Application of UAVs and Image Processing for Riverbank Inspection
Chang-Hsun Chiang, Jih-Gau Juang- Electrical and Electronic Engineering
- Industrial and Manufacturing Engineering
- Control and Optimization
- Mechanical Engineering
- Computer Science (miscellaneous)
- Control and Systems Engineering
Many rivers are polluted by trash and garbage that can affect the environment. Riverbank inspection usually relies on workers of the environmental protection office, but sometimes the places are unreachable. This study applies unmanned aerial vehicles (UAVs) to perform the inspection task, which can significantly relieve labor work. Two UAVs are used to cover a wide area of riverside and capture riverbank images.
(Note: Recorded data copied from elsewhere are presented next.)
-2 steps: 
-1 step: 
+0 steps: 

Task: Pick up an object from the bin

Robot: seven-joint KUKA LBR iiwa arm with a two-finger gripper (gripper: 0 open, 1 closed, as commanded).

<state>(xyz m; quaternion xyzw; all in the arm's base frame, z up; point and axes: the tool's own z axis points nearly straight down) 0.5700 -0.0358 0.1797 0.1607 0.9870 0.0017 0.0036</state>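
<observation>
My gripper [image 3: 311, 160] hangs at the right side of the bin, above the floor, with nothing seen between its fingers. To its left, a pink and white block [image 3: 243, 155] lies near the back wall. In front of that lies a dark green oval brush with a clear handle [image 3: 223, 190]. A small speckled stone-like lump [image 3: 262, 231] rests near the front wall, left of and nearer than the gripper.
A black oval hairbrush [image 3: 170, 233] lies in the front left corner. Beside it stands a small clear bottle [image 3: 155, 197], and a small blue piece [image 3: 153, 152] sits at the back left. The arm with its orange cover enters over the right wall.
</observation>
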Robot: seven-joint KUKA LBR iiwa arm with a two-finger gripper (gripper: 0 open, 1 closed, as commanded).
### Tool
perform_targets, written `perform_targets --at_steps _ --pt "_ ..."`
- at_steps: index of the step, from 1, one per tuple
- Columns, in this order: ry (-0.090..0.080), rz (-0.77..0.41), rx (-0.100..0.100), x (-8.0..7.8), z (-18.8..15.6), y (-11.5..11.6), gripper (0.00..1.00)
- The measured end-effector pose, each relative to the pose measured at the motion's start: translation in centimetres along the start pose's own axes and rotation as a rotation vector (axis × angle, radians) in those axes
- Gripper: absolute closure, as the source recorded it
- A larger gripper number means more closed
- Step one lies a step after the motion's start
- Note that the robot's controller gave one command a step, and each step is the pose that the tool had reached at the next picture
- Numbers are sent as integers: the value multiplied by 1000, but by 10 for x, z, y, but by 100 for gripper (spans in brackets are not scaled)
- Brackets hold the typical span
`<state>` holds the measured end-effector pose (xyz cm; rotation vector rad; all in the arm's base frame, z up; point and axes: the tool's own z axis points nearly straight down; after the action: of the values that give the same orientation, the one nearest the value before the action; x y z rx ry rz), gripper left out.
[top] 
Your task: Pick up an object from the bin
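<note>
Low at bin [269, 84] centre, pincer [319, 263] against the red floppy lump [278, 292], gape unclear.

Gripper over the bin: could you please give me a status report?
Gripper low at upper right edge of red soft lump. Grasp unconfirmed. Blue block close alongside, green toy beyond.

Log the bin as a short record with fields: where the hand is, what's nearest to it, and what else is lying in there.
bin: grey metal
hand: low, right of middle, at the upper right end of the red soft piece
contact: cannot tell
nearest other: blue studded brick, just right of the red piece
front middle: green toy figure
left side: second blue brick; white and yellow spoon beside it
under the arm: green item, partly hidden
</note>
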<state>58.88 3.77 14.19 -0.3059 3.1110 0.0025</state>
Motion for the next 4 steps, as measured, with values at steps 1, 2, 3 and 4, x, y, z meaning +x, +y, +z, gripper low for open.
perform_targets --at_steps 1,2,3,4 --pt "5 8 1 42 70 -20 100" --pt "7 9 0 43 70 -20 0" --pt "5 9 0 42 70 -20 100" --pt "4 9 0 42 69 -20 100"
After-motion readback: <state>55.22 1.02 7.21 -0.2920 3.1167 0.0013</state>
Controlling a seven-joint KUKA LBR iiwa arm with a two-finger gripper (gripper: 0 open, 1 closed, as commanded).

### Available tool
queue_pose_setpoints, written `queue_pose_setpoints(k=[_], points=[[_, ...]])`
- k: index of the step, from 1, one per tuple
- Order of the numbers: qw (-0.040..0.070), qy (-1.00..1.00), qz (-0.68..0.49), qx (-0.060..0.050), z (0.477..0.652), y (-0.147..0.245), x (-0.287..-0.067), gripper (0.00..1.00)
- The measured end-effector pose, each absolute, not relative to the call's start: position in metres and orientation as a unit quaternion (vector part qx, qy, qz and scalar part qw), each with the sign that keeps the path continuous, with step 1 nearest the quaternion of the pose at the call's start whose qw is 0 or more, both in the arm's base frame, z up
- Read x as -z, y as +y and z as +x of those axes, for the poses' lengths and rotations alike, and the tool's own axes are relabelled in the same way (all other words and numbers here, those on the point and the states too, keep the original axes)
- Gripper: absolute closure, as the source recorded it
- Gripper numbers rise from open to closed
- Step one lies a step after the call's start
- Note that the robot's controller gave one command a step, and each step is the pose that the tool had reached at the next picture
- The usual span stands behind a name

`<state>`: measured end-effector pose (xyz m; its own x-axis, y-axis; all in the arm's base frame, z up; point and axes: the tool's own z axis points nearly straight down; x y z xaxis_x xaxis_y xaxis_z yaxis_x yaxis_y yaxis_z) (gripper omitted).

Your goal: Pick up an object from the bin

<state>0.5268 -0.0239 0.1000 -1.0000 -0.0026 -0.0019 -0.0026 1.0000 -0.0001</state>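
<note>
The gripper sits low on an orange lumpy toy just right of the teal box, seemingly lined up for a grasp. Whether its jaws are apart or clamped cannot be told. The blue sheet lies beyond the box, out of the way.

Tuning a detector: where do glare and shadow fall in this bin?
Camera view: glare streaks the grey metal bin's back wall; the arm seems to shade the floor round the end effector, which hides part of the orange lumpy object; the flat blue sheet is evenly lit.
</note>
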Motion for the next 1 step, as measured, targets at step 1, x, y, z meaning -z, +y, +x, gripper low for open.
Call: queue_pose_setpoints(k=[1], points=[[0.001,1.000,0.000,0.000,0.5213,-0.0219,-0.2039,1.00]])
The images from different UAVs are stitched using the scale-invariant feature transform (SIFT) algorithm. Static and dynamic image stitching are tested. Different you only look once (YOLO) algorithms are applied to identify riverbank garbage. Modified YOLO algorithms improve the accuracy of riverine waste identification, while the SIFT algorithm stitches the images obtained from the UAV cameras. Then, the stitching results and garbage data are sent to a video streaming server, allowing government officials to check waste information from the real-time multi-camera stitching images. The UAVs utilize 4G communication to transmit the video stream to the server. The transmission distance is long enough for this study, and the reliability is excellent in the test fields that are covered by the 4G communication network. In the automatic reconnection mechanism, we set the timeout to 1.8 s. The UAVs will automatically reconnect to the video streaming server if the disconnection time exceeds the timeout. Based on the energy provided by the onboard battery, the UAV can be operated for 20 min in a mission. The UAV inspection distance along a preplanned path is about 1 km at a speed of 1 m/s. The proposed UAV system can replace inspection labor, successfully identify riverside garbage, and transmit the related information and location on the map to the ground control center in real time.